Ese disparo al minuto 19 no se le había visto en años. Lástima que el arquero Rodríguez se estiró lo suficiente para mandar a córner. Jugó algo más retrasado que lo normal pero es quien mantuvo el equilibrio del equipo.

Andrés Andrade

Andrés Andrade

BIEN

Que honor tan grande poder jugar con su ídolo. Sus primeras palabras como jugador de América fueron “quiero ser ídolo como Cuauhtémoc” y la vida le dio la oportunidad de jugar con él. Estuvo participativo por izquierda en donde buscó combinarse con de forma frecuente con Cuauhtémoc. No rehuyó a las labores defensivas e incluso pudo abrir el marcador dos minutos antes de que Darwin lo hiciera pero el disparo salió al centro.

Rubens Sambueza (78')

Rubens Sambueza (78')

MUY BIEN

Brutal. Filtra para Darwin y gol de Oribe. Luego vuelve a filtrar para Darwin y gol del colombiano. Un filtro mas para Paul y gol de Darwin. Ojalá que el recibir el gafete de capitán de las manos de Cuauh lo motive de una vez por todas a jugar fútbol y olvidarse de los reclamos y demás.

Oribe Peralta

Oribe Peralta

MUY BIEN

Generosidad total. Buscó que Cuauhtémoc hiciera su gol sí o sí.

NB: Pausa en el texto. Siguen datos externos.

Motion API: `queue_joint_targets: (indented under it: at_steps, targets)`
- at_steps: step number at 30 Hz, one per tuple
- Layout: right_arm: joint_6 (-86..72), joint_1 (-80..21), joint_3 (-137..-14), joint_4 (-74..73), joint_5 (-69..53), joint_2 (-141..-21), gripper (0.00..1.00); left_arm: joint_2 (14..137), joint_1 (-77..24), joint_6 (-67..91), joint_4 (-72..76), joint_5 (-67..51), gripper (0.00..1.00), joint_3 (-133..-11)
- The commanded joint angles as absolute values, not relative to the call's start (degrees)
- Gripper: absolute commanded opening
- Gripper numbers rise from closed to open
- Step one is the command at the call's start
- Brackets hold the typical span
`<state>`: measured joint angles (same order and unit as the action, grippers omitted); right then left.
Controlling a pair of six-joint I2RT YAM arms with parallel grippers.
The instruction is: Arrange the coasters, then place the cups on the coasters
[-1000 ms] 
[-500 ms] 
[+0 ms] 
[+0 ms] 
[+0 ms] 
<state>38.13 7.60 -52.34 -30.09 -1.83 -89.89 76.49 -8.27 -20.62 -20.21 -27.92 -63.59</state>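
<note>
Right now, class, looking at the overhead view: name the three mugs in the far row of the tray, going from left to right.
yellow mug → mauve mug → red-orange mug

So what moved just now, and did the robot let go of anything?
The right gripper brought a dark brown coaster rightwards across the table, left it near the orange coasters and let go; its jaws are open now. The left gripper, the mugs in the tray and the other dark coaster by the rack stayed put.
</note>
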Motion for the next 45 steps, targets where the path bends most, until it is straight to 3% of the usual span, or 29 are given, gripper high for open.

Casi siempre retenía hasta que Blanco estaba disponible para recibir. Y al final, un gran gesto el ir a reconocer la grandeza de Blanco. En cuanto a fútbol, de sus mejores partidos en el Azteca. Se le vio ágil, preciso y hasta rejuvenecido.

Cuauhtémoc Blanco (37')

Cuauhtémoc Blanco (37')

LEYENDA

Un líder absoluto. Para haber entrenado dos veces con el equipo se le vio mejor que varios que entrenan todos los días desde hace años. Hay cosas que nunca se pierden y la magia es una de ellas. A este solo hay que reconocerle, aplaudirle y recordarle por siempre que no habrá otro igual. Genio y figura hasta la sepultura.

SUSTITUCIONES

Darwin Quintero (37')

Darwin Quintero (37')

MUY BIEN

Este es el Darwin que se trajo de Santos. Dos goles, una asistencia y la esperanza de que ahora sí se mantenga como el jugador distinto que necesitamos de cara al gol.

Michael Arroyo (63')

Michael Arroyo (63')

BIEN

También se suma a la fiesta con la anotación de penal, luego bicicletas, más bicicletas y un obús que no entró porque la pelota es a veces caprichosa.

Brian Lozano (78')

Brian Lozano (78')

REGULAR

Es una apuesta para el futuro. Tiene fútbol pero pareciera que no termina de tomar el ritmo a los partidos.